# Location of slots on router table



## JoeEngineer (May 6, 2012)

Good afternoon-
I am building a roter table and want to add both a miter slot and a t-track slot. I'm looking for recommendations on how far from the front edge to put each of these as well which one goes where. Thanks for any help


----------



## AxlMyk (Jun 13, 2006)

I have a T-track 5 3/4" from bit center, with a miter slot snugged up to it on the outside. Table is 24" x 36". My avatar is my table, before I added the tracks.


----------



## Cherryville Chuck (Sep 28, 2010)

I prefer my router offset on the table. Mine is centered lengthways but I have seen tables that are offset both ways. The advantage of the offset location is that if you are working with small pieces you can put your fence on the wide side of the table. If you are working with large pieces you can put the fence on the narrow side which will give you more supporting surface. If you put the router in the center it will be the same from every direction, meaning that you have wasted space behind your fence that isn't used.


----------



## jschaben (Jun 21, 2009)

JoeEngineer said:


> Good afternoon-
> I am building a roter table and want to add both a miter slot and a t-track slot. I'm looking for recommendations on how far from the front edge to put each of these as well which one goes where. Thanks for any help


Hi Joe, I took my cue from the commercially available jigs that use a miter slot. For instance, the Rockler box joint jig reqires the close edge to be 4.5 to 6.25" from the bit centerline. Likely anywhere in that range will work.


----------



## gwizz (Mar 3, 2012)

I recently made a new top for my router table and put a miter track accross the front at 6" centre to the bit centre. So far it's worked with any and all jigs and finger boards I have including the Rockler finger joint jig and even some cheap plastic finger boads I had kicking around, once I added rockler miter ( expansion ) grips to them. I also put T track on the side to suit and old back guide I have had for years that has surviced three different table tops.

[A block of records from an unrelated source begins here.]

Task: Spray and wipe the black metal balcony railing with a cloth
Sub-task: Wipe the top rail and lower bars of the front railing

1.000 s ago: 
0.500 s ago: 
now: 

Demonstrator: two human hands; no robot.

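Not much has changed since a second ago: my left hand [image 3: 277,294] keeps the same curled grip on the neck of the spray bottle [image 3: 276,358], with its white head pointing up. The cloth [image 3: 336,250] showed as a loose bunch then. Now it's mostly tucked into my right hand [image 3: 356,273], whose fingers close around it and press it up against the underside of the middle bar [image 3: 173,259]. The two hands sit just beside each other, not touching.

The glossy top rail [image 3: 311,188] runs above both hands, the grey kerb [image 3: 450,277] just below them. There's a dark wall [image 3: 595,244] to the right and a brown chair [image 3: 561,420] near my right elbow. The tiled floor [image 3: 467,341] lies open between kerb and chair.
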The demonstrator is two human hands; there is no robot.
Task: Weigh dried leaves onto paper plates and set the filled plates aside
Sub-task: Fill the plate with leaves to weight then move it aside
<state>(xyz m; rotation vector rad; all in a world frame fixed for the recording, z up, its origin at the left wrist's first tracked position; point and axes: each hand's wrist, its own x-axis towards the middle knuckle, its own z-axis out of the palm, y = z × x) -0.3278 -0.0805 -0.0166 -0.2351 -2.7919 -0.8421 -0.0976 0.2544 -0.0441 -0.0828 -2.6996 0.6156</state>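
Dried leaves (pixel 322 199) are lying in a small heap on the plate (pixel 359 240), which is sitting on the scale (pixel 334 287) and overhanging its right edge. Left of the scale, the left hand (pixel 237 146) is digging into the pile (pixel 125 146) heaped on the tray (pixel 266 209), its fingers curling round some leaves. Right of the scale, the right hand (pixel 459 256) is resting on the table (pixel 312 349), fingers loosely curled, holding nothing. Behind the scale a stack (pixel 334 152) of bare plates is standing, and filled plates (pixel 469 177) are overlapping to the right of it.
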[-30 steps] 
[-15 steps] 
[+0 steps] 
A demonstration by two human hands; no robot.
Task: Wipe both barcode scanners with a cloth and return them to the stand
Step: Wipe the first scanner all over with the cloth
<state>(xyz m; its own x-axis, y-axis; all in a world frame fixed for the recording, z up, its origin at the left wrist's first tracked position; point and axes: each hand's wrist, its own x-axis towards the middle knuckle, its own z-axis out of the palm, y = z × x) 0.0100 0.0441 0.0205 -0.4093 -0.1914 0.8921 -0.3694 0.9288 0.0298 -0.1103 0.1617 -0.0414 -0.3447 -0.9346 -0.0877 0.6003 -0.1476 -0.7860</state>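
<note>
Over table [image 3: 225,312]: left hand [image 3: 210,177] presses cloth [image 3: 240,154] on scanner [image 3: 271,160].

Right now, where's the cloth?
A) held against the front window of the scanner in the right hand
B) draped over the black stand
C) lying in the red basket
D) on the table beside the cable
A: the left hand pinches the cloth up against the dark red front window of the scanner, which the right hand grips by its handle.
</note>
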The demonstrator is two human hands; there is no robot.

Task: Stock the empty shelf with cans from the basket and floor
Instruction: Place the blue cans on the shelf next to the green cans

I never realized how much I would use the miter slot until this time around.

Have fun !


----------



## Mike (Nov 22, 2004)

Joe, as you can see nothing is set in stone when it comes to placement. There are also a large number of people who prefer not having any slots in their table tops and I am one of them. When you use slots you limit your positioning... you are tied to the slot locations. With the Router Workshop method you clamp your fence and accessories in any position quick and easy. Both methods work; just food for thought.


----------



## Chris Curl (Feb 13, 2012)

mike, suppose you want to use a 3rd party jig that requires a miter slot.

i would think there are quite a few of them out there.

how do you handle that?

i am asking because i am still trying to decide on the desing of my next router table as well. i was originally thinking i wanted 2 t-tracks and a miter, but now i'm not so sure. after all, you and bobj3, 2 people who i consider real experts prefer your tables without them, and to me, that carries an awful lot of weight.


----------



## Dmeadows (Jun 28, 2011)

Mike said:


> Joe, as you can see nothing is set in stone when it comes to placement. There are also a large number of people who prefer not having any slots in their table tops and I am one of them. When you use slots you limit your positioning... you are tied to the slot locations. With the Router Workshop method you clamp your fence and accessories in any position quick and easy. Both methods work; just food for thought.


Slots do not really "limit" anything! Clamps still work fine with a slot or 2 or 3. The slots just give you other options! 

As for slots weakening the table top... if it is made of MDF without adequate support it will warp eventually, slots or no. 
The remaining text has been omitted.